**To do**
If a line of the listing contains the string "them", return that line.

————————

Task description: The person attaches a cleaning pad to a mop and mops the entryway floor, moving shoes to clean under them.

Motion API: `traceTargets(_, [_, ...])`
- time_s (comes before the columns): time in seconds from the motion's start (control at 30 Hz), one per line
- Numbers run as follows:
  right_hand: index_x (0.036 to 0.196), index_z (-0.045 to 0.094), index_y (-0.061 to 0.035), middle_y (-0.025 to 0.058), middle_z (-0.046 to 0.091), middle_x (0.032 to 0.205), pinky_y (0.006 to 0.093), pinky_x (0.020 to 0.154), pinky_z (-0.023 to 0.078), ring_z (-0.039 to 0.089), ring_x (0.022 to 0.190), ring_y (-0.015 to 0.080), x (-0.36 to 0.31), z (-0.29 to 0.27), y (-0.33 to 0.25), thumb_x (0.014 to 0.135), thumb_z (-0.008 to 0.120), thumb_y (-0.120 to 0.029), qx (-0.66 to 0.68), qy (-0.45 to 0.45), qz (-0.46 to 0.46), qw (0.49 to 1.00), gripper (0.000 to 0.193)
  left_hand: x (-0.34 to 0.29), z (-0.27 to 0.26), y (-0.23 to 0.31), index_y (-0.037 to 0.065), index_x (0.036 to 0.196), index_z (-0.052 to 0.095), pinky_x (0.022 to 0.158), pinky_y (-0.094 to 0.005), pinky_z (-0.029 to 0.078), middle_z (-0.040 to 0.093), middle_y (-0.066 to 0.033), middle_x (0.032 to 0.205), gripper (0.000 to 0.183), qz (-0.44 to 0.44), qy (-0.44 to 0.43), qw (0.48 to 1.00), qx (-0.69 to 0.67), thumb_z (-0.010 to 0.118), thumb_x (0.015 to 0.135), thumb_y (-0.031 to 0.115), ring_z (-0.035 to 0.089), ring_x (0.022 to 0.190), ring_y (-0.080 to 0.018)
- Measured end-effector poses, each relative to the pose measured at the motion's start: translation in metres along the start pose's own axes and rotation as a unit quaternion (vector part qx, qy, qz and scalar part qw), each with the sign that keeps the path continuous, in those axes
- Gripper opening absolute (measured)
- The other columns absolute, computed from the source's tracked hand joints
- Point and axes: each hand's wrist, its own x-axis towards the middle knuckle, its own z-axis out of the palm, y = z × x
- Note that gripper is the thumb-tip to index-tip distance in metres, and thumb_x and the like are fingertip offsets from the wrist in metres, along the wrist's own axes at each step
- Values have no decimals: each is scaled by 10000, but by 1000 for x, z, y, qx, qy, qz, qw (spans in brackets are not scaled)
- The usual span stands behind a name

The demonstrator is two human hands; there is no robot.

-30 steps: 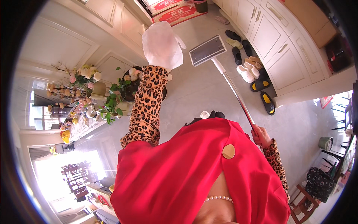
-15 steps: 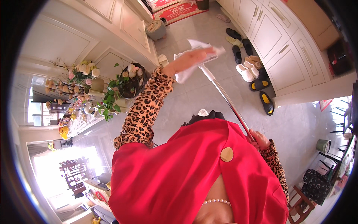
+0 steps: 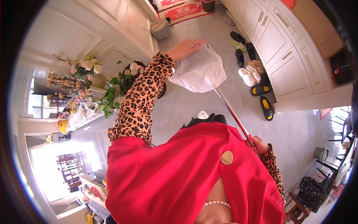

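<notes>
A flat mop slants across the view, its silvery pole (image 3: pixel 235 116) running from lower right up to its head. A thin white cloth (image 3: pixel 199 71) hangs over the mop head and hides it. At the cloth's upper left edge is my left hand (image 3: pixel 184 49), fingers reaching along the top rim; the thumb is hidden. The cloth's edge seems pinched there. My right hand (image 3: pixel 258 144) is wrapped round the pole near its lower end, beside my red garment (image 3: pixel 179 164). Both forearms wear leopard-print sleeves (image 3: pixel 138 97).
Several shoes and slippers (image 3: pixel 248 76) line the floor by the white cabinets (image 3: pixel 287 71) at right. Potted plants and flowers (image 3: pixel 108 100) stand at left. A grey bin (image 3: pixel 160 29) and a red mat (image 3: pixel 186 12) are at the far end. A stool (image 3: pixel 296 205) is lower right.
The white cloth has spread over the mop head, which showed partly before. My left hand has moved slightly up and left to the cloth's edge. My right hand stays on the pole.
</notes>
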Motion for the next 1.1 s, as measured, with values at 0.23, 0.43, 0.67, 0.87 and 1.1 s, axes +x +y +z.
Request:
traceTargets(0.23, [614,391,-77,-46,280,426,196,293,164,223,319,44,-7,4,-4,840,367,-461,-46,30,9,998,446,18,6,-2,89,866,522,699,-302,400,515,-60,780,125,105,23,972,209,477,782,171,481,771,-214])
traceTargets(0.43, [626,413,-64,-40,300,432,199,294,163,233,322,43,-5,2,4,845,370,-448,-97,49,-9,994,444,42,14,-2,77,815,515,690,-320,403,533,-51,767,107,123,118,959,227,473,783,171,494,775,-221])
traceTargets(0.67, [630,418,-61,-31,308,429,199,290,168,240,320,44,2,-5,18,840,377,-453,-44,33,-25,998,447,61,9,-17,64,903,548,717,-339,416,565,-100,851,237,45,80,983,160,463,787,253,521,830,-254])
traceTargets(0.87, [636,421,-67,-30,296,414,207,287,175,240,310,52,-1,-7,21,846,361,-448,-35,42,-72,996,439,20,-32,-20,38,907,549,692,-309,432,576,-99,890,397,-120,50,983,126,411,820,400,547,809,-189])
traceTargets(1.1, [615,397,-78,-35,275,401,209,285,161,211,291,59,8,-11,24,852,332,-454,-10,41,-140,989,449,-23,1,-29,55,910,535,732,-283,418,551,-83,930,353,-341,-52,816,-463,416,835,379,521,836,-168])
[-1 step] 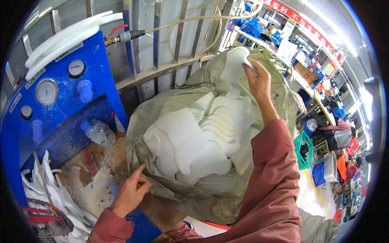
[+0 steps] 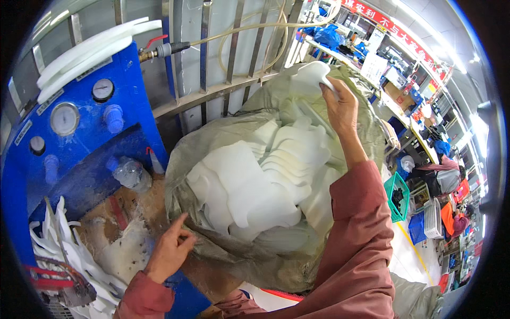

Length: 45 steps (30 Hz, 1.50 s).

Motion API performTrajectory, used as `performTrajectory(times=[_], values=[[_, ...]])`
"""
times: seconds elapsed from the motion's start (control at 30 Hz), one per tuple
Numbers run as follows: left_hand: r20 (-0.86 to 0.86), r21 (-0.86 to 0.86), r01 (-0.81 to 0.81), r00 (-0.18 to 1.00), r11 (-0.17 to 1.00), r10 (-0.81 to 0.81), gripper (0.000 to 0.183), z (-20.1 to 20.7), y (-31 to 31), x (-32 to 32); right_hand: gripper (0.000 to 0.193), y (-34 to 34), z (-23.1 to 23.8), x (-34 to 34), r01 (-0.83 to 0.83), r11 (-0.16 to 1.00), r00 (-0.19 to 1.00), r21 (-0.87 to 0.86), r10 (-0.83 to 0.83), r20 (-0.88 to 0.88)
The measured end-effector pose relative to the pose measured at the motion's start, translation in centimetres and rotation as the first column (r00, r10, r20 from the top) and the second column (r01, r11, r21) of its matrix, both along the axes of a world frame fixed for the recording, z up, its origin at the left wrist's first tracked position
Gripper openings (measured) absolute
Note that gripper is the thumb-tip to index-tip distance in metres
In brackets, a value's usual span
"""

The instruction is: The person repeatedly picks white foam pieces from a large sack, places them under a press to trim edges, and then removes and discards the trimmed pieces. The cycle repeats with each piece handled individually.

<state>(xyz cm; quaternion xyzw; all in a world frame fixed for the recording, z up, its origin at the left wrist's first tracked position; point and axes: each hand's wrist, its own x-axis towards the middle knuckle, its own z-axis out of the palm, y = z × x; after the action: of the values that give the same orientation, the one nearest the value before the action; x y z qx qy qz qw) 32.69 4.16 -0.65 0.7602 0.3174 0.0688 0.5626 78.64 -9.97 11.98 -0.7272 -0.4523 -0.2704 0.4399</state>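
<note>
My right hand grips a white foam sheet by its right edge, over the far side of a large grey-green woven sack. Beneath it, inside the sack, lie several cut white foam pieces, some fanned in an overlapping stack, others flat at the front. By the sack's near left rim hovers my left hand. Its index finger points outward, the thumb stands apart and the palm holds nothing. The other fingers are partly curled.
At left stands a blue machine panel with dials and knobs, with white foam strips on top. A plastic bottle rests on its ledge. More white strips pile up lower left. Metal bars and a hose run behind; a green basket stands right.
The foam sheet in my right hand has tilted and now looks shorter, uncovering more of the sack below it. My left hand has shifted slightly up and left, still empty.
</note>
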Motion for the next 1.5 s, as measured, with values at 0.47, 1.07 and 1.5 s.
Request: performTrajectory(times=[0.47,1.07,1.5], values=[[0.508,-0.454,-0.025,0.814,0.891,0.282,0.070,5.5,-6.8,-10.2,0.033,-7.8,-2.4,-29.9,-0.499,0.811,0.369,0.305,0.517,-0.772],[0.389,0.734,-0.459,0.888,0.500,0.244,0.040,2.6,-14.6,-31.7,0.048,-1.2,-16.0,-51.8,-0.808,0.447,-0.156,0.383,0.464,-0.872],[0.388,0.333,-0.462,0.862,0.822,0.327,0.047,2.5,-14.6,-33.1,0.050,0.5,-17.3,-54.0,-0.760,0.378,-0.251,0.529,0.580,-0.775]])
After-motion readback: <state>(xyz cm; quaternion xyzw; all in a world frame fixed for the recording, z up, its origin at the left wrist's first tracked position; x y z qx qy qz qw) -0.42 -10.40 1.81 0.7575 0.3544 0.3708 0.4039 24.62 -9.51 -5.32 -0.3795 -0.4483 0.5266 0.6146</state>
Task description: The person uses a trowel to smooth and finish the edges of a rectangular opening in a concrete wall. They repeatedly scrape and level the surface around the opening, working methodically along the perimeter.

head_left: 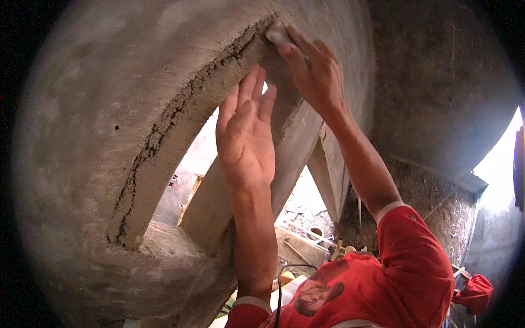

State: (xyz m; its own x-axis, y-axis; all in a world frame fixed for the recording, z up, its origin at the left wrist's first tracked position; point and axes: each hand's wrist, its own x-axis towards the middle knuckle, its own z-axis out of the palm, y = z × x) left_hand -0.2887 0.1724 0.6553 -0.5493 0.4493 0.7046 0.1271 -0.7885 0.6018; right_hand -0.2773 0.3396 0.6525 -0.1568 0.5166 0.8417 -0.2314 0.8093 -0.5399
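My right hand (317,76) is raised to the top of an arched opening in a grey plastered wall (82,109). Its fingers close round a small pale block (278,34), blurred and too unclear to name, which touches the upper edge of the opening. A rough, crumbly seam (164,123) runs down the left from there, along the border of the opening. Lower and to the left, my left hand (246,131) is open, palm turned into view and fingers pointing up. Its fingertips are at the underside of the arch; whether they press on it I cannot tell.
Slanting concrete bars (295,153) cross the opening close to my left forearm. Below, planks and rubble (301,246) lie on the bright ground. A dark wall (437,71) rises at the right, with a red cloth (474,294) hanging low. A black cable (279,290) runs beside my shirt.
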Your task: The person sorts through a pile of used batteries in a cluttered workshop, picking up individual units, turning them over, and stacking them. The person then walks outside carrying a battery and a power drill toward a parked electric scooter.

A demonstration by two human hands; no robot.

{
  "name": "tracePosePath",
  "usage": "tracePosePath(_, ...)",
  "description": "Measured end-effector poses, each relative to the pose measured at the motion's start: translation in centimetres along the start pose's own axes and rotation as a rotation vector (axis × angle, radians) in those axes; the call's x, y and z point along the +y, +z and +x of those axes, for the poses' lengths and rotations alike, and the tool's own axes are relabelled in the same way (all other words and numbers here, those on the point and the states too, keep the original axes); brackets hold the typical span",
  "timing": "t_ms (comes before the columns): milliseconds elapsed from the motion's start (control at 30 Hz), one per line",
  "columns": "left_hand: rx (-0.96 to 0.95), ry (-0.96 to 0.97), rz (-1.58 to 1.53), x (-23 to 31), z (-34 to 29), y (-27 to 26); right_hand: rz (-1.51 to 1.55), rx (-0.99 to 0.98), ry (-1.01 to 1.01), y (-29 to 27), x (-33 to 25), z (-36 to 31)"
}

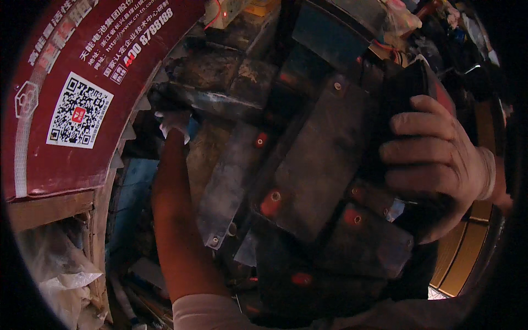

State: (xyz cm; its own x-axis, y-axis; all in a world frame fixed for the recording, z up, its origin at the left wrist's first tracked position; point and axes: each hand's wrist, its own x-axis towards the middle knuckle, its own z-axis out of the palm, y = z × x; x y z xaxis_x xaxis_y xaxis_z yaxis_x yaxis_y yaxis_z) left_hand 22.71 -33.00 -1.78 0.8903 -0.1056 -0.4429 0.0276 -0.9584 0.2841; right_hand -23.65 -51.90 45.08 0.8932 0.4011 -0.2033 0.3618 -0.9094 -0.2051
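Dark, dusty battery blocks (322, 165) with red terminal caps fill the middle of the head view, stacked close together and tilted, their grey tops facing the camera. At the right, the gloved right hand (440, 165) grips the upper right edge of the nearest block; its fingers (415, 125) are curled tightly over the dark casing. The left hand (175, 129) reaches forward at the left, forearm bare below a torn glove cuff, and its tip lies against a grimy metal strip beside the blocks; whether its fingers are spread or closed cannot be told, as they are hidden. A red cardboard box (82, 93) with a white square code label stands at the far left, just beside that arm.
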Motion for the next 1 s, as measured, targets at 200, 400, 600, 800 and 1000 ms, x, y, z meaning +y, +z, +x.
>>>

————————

**Solution to the exercise**
Task description: The person attaches a cleaning pad to a mop and mops the entryway floor, moving shoes to clean under them.
The instruction is: The person repeatedly picks white foam pieces from a large sack, places them under a press to trim edges, and then removes and discards the trimmed pieces. The cycle repeats with each piece handled individually.
Your task: The person sorts through a pile of used batteries in a cluttered workshop, picking up individual units, turning them over, and stacking them. The person then walks outside carrying a battery and a power drill toward a parked electric scooter.

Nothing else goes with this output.